◆ TASK
Copy all lines in the data that contain the string "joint".

◆ DATA
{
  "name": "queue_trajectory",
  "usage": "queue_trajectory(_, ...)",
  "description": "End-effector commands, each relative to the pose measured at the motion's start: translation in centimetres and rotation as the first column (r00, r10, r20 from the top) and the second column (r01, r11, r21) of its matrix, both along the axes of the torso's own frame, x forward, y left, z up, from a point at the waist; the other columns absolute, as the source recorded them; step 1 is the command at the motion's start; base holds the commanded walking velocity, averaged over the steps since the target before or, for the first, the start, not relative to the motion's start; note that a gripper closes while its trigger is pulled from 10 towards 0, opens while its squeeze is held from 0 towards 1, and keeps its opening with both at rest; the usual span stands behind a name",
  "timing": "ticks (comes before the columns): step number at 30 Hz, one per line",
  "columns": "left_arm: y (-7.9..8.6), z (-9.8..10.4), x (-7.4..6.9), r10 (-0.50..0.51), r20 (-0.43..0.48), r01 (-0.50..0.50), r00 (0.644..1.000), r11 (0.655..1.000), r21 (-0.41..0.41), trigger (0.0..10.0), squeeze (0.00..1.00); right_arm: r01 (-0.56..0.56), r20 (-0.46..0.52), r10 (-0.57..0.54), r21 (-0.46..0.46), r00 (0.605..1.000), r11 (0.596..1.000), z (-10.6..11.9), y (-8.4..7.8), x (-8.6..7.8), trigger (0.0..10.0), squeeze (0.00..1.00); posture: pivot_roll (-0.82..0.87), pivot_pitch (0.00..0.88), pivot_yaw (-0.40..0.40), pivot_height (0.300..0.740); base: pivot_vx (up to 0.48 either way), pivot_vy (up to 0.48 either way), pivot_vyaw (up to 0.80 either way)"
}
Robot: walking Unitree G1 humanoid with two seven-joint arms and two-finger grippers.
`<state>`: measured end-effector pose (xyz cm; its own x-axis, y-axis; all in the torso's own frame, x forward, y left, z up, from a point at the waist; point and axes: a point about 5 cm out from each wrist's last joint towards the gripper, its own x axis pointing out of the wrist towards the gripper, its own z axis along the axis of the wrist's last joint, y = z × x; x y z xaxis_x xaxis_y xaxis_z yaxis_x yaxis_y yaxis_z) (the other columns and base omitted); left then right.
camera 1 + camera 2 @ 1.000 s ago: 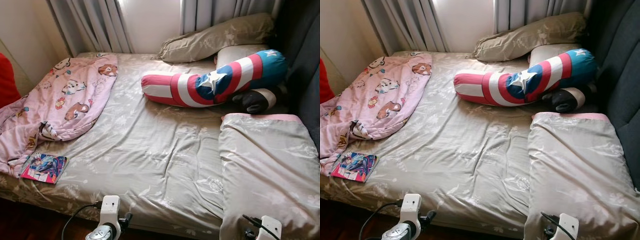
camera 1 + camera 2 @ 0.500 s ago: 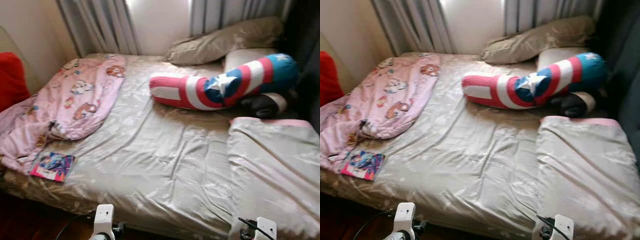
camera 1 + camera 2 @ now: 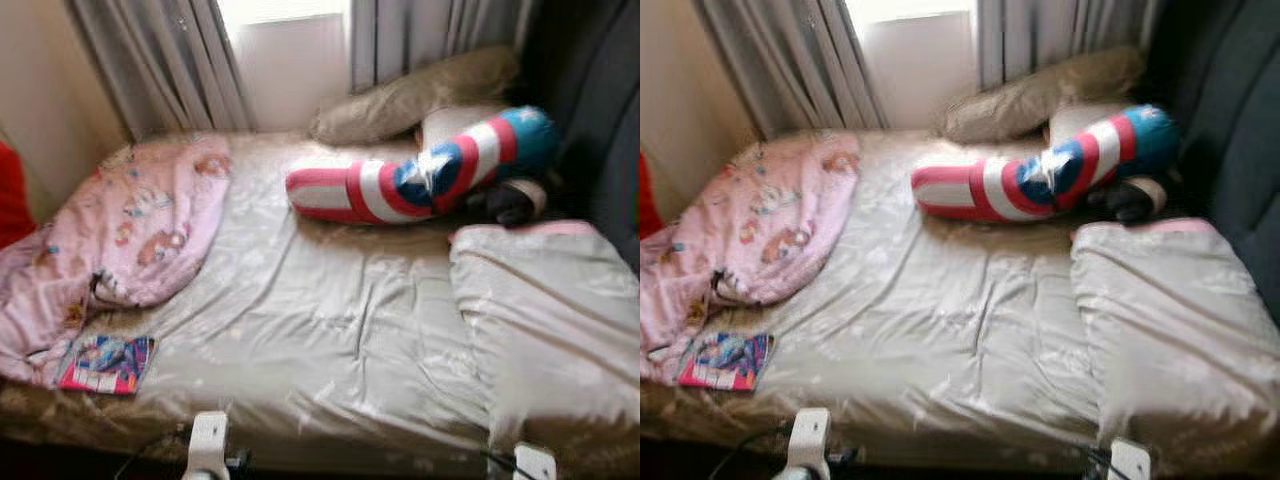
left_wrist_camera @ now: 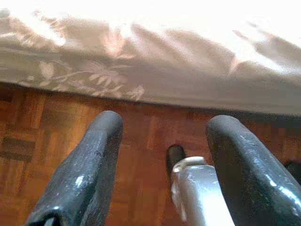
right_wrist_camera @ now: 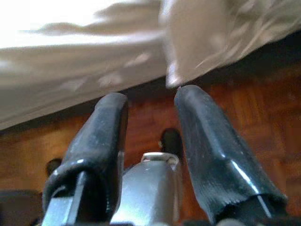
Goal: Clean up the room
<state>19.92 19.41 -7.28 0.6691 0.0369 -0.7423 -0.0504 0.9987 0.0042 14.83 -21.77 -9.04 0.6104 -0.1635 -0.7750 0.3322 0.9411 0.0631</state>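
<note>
A bed with a beige flowered sheet (image 3: 330, 330) lies before me. On its left side is a crumpled pink cartoon blanket (image 3: 130, 225). A colourful book (image 3: 105, 363) rests at the front left corner, half under the blanket's edge. A red, white and blue bolster (image 3: 420, 175) lies across the head end. Both arms hang low in front of the bed. My left gripper (image 4: 164, 122) is open over the wooden floor beside the bed's edge, holding nothing. My right gripper (image 5: 150, 96) is also open and empty, under the overhanging sheet.
A beige pillow (image 3: 410, 95) leans at the curtains, with a second pillow (image 3: 450, 120) behind the bolster. A folded beige duvet (image 3: 545, 320) covers the right side. A dark round cushion (image 3: 510, 200) sits beside it. A red object (image 3: 10, 195) is at the far left.
The whole picture has shifted and blurred as the camera moves. The blanket, book and pillows lie as before. Both arms stay low at the bed's front.
</note>
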Motion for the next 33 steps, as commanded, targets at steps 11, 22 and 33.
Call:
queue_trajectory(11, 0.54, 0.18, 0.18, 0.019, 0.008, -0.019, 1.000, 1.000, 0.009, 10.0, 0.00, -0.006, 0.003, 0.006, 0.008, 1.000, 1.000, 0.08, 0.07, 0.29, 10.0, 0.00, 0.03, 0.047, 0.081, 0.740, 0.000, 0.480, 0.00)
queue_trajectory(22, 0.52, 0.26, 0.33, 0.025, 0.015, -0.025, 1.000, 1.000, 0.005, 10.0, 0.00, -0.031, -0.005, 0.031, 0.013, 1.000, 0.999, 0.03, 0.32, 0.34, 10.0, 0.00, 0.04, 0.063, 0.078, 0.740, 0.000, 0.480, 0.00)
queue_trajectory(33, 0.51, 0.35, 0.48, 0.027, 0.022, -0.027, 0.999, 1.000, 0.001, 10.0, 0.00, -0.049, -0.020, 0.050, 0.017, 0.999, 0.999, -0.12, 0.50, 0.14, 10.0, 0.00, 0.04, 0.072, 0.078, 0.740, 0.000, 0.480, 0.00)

◆ REPLY TO THE EXERCISE
Robot: walking Unitree G1 humanoid with two seven-joint arms and two-finger grippers.
`<state>`: measured end-effector pose (xyz cm; its own x-axis, y-axis; all in the torso's own frame, x forward, y left, z up, from a point at the waist; point and axes: a point about 5 cm out from each wrist's last joint towards the gripper, its own x axis pointing out of the wrist towards the gripper, its own z axis along the axis of the wrist's last joint, y = z × x; x y z xaxis_x xaxis_y xaxis_z yaxis_x yaxis_y yaxis_z) (the other columns and base omitted); left then right.

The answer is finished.